How to complete this task:
Search the entries for the word "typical". Copy every line that holds it.

<<<<

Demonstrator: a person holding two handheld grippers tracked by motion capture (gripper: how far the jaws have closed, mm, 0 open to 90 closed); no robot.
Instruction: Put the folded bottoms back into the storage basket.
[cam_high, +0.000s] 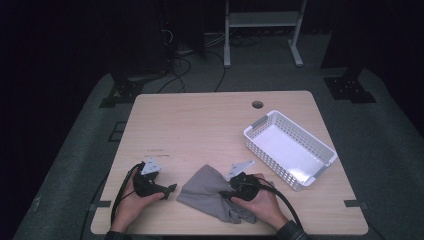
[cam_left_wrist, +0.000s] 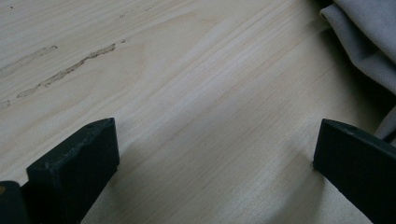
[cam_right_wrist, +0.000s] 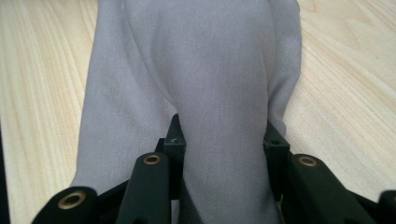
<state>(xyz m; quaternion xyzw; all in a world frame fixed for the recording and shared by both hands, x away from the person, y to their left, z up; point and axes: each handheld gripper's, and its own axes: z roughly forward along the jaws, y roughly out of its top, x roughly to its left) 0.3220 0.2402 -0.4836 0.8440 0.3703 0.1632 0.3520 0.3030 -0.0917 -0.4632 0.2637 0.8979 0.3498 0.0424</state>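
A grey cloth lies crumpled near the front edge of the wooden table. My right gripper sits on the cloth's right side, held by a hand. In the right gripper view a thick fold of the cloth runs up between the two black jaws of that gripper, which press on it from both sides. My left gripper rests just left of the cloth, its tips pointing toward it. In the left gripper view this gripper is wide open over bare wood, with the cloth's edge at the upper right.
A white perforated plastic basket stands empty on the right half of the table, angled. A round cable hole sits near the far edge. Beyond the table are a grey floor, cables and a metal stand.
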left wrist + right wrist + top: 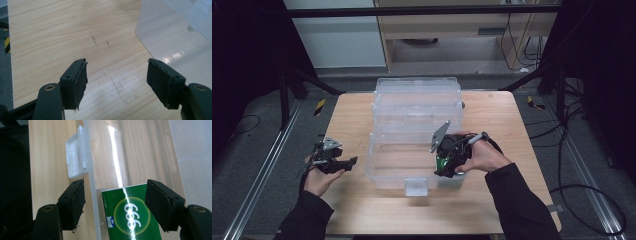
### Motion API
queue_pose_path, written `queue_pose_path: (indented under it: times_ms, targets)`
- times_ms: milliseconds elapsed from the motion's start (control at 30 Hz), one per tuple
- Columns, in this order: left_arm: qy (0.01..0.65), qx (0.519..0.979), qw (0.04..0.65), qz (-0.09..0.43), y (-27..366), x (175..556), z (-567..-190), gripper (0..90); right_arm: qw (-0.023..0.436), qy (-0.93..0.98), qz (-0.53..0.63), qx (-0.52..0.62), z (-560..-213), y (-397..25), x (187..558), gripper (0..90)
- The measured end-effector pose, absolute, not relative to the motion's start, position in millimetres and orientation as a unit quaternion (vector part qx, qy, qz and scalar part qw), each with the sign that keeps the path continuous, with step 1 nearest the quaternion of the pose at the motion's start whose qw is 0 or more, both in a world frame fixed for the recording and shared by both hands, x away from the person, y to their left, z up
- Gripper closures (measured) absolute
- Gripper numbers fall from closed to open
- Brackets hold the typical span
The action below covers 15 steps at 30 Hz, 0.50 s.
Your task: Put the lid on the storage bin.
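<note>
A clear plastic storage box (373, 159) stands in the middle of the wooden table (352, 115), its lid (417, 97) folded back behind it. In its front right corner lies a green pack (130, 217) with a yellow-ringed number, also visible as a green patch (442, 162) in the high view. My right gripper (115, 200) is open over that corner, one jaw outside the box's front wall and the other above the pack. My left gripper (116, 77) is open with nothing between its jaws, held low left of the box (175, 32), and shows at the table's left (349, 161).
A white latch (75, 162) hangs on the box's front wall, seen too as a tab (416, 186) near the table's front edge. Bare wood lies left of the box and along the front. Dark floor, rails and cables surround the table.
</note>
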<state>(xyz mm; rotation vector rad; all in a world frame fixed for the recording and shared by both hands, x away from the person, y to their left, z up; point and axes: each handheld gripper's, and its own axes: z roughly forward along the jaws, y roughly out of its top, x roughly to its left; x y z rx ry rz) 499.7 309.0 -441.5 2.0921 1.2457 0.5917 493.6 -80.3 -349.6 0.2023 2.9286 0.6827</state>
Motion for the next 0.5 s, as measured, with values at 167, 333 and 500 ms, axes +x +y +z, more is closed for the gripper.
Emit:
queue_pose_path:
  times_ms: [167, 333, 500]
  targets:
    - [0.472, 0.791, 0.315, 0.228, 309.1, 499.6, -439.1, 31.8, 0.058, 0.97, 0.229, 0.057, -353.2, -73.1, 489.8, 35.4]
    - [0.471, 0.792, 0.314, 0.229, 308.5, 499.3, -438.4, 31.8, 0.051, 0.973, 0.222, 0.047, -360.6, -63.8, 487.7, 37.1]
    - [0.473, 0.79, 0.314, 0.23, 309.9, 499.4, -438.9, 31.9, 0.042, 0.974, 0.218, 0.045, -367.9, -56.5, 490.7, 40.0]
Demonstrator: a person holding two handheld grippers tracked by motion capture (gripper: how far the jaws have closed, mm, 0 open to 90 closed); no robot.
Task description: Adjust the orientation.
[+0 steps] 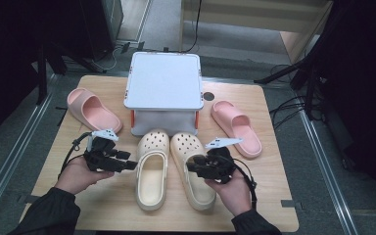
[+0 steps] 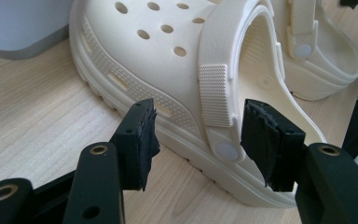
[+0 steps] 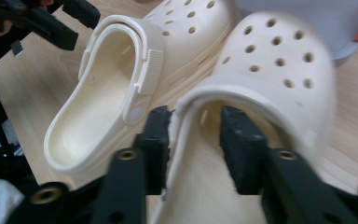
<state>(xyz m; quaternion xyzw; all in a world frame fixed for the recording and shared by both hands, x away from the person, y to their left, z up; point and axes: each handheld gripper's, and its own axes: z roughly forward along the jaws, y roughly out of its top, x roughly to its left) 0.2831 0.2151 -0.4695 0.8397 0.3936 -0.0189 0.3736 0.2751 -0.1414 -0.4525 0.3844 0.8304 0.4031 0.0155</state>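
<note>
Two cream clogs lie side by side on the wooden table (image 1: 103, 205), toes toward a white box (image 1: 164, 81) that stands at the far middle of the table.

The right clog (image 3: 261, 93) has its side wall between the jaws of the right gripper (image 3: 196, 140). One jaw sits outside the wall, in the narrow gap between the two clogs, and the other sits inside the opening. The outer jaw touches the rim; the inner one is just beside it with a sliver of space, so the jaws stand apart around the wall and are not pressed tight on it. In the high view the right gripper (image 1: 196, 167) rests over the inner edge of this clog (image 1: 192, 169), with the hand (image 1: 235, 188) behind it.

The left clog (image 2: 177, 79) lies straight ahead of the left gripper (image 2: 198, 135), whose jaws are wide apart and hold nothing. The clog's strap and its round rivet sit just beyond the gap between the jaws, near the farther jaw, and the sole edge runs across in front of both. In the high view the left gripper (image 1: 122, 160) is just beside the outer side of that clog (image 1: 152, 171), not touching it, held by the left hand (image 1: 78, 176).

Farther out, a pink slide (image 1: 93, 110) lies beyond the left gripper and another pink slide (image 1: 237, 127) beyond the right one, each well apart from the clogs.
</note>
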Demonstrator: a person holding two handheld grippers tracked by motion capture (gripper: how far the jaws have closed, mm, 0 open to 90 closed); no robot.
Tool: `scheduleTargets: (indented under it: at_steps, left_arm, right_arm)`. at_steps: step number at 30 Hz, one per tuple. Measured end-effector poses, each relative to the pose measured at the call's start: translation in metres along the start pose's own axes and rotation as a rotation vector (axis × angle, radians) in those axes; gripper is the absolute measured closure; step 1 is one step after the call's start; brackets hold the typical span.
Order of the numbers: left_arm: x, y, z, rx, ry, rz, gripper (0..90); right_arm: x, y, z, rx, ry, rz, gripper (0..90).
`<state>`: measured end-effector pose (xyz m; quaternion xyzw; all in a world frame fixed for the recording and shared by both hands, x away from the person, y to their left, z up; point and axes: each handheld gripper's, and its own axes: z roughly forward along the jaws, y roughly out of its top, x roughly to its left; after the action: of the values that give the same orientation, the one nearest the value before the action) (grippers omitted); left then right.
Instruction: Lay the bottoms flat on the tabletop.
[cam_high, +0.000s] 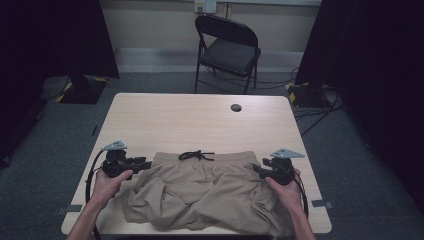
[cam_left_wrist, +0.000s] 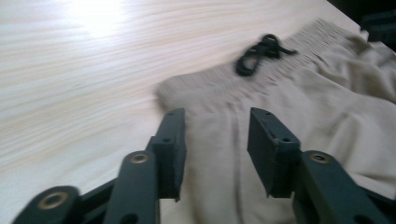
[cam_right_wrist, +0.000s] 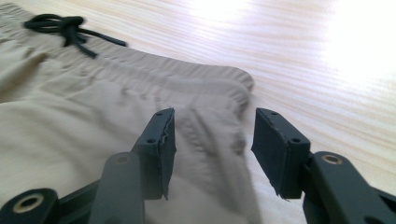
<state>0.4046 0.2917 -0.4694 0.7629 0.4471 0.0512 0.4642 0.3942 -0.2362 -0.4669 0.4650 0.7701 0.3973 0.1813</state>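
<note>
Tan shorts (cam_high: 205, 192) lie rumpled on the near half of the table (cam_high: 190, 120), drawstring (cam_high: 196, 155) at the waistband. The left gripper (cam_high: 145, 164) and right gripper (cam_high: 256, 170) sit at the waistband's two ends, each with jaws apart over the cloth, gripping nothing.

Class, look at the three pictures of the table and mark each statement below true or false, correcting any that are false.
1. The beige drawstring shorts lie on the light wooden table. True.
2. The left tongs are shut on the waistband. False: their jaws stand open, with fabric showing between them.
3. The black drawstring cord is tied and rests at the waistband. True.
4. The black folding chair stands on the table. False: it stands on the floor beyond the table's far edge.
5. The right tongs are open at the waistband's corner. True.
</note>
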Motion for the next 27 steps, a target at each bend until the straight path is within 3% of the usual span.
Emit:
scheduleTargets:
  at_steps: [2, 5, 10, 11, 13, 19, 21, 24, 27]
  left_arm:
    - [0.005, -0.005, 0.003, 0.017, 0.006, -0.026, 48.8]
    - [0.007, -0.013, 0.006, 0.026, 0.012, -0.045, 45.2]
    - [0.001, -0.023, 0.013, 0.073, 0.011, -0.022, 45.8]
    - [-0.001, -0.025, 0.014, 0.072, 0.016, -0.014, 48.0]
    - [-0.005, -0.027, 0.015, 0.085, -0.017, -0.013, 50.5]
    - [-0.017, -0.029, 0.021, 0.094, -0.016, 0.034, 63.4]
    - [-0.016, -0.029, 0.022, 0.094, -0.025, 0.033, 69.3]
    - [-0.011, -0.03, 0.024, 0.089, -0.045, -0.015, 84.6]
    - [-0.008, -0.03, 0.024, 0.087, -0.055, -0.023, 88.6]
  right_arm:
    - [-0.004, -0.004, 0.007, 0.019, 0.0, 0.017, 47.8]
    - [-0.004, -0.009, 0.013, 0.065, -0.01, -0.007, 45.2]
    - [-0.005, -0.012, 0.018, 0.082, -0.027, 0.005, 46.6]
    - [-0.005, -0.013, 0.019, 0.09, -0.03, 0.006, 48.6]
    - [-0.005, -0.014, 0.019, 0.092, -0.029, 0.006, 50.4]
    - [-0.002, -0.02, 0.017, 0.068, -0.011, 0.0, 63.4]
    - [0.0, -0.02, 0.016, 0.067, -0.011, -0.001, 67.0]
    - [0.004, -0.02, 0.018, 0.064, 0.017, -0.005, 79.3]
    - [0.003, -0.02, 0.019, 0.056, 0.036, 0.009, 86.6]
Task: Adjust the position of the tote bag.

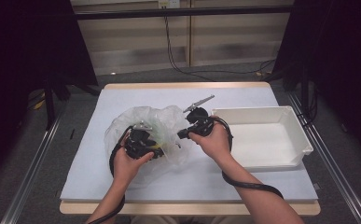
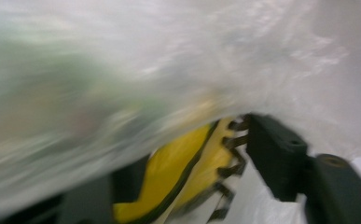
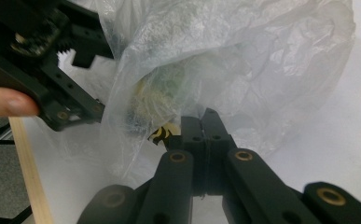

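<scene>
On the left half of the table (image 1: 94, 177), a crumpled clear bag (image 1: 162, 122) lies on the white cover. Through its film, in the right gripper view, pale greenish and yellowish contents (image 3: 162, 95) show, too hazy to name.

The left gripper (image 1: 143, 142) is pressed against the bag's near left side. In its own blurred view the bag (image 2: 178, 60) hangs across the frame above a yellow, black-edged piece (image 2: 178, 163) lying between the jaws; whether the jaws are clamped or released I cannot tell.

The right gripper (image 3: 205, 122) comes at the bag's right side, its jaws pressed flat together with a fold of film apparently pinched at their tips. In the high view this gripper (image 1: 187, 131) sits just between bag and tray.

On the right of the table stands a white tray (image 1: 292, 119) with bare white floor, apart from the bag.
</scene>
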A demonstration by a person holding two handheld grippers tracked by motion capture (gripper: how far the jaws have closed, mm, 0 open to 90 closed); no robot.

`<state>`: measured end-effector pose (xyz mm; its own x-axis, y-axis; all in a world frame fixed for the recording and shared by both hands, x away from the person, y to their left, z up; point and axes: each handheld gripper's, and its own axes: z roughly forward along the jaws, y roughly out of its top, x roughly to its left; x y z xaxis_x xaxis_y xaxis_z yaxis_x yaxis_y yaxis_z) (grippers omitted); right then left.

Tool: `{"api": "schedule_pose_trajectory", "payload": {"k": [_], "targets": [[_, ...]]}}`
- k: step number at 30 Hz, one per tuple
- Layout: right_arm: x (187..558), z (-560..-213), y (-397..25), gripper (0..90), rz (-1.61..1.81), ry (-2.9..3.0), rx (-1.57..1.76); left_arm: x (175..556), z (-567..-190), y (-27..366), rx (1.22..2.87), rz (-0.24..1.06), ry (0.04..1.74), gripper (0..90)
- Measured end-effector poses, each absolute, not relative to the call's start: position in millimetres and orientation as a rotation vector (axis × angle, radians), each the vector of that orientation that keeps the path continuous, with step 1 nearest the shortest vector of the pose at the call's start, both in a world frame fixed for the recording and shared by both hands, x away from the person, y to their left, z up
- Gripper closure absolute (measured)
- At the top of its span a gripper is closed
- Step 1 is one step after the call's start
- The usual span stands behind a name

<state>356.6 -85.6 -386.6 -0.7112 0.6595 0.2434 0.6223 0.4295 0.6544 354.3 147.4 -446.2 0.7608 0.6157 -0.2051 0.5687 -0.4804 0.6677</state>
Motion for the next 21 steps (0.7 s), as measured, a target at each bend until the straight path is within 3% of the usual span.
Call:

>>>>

Result of this task:
- Brackets hold the typical span
Tool: `scheduleTargets: (indented under it: at_steps, left_arm, right_arm)`. at_steps: step number at 30 Hz, one per tuple. Measured end-effector poses, each relative to the pose measured at the call's start: translation in metres along the start pose's own axes and rotation as a rotation vector (axis × angle, radians) in those axes; gripper is the absolute measured closure; step 1 is one step after the call's start; brackets hold the typical span.

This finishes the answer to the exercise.